*Your objective*: Give as output the line that contains "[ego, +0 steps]", followed by every remaining line of the entries, unchanged and with nothing added.

━━ Records shown

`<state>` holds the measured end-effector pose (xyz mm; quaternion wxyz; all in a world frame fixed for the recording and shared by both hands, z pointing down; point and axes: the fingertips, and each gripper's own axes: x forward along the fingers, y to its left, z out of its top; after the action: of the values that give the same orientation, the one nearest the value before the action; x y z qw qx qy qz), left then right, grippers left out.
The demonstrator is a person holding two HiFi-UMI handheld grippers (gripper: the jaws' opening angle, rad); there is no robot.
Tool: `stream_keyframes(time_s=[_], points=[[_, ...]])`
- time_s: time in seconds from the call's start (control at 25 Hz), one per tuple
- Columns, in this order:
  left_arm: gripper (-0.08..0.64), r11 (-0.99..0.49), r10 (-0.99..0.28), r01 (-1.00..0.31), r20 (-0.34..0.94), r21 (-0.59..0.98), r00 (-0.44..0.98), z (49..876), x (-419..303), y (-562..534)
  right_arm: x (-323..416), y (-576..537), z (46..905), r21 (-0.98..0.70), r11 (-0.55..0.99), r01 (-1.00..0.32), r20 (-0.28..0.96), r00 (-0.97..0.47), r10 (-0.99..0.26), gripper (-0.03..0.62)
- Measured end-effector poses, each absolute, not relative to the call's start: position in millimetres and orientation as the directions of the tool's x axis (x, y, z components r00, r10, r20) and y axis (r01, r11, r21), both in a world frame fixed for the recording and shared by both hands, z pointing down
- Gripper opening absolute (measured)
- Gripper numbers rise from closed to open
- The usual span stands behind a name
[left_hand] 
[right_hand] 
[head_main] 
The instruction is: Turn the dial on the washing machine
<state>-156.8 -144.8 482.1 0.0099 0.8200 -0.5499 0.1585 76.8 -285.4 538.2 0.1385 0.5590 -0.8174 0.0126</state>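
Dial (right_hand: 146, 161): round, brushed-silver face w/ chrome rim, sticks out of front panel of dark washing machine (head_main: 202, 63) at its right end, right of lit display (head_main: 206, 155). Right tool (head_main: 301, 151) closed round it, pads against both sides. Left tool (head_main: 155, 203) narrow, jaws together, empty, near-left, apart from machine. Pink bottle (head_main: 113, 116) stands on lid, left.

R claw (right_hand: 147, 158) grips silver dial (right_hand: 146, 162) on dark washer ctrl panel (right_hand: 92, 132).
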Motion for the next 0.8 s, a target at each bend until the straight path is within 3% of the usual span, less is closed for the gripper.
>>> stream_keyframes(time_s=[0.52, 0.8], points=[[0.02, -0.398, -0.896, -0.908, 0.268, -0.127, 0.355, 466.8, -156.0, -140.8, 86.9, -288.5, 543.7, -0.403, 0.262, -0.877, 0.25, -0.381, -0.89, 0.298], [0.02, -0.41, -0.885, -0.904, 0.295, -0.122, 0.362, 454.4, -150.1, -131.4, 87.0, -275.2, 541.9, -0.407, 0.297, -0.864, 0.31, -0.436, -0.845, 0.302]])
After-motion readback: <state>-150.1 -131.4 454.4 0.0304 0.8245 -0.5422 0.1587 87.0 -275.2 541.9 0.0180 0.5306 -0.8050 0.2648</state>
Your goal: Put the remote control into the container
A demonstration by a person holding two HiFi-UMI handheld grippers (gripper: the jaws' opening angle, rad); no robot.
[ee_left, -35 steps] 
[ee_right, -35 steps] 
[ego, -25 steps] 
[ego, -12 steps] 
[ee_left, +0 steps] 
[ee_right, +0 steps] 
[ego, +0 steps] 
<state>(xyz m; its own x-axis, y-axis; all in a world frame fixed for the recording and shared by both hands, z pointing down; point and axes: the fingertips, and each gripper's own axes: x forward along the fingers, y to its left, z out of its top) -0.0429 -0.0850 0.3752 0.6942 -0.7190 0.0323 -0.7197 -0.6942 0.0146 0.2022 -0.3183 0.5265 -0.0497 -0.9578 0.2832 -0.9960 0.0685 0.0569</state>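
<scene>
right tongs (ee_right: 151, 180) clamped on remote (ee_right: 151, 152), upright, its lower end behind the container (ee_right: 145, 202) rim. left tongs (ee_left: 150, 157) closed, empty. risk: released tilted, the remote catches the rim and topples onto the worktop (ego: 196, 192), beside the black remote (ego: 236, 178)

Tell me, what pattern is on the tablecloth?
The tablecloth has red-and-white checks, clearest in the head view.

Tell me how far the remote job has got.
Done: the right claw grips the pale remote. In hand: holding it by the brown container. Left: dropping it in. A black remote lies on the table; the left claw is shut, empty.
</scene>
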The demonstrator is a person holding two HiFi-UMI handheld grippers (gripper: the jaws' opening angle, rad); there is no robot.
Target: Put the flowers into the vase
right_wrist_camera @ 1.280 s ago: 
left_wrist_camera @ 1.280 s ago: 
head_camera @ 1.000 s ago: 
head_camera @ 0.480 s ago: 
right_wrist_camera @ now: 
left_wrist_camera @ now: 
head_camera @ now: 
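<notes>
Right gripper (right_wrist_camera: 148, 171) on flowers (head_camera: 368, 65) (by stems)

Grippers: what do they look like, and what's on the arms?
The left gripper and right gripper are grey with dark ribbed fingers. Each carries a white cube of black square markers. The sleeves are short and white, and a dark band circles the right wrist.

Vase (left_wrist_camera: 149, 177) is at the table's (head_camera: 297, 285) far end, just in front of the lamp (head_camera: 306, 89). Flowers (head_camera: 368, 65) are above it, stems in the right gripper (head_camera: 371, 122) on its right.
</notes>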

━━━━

*Written answer*:
[ego, +0 steps] 
<state>(xyz m; its own x-axis, y-axis; all in a world frame fixed for the recording and shared by both hands, z pointing down; point and axes: the fingertips, and each gripper's own axes: x forward along the fingers, y to its left, z out of its top) -0.0429 -0.0850 0.3752 0.6942 -0.7190 0.0323 -0.7197 -0.6942 0.0146 0.2022 -0.3183 0.5265 -0.0497 -0.9578 0.2832 -0.9960 0.0685 0.0569</state>
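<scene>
right tongs (ee_right: 151, 180) clamped on remote (ee_right: 151, 152), upright, its lower end behind the container (ee_right: 145, 202) rim. left tongs (ee_left: 150, 157) closed, empty. risk: released tilted, the remote catches the rim and topples onto the worktop (ego: 196, 192), beside the black remote (ego: 236, 178)

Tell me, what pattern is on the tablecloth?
The tablecloth has red-and-white checks, clearest in the head view.

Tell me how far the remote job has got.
Done: the right claw grips the pale remote. In hand: holding it by the brown container. Left: dropping it in. A black remote lies on the table; the left claw is shut, empty.
</scene>
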The demonstrator is a person holding two HiFi-UMI handheld grippers (gripper: the jaws' opening angle, rad); there is no robot.
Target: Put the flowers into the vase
right_wrist_camera @ 1.280 s ago: 
left_wrist_camera @ 1.280 s ago: 
head_camera @ 1.000 s ago: 
head_camera @ 0.480 s ago: 
right_wrist_camera @ now: 
left_wrist_camera @ now: 
head_camera @ now: 
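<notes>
Right gripper (right_wrist_camera: 148, 171) on flowers (head_camera: 368, 65) (by stems)

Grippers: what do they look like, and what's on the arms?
The left gripper and right gripper are grey with dark ribbed fingers. Each carries a white cube of black square markers. The sleeves are short and white, and a dark band circles the right wrist.

Vase (left_wrist_camera: 149, 177) is at the table's (head_camera: 297, 285) far end, just in front of the lamp (head_camera: 306, 89). Flowers (head_camera: 368, 65) are above it, stems in the right gripper (head_camera: 371, 122) on its right.
</notes>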

Nothing more remains for this exercise.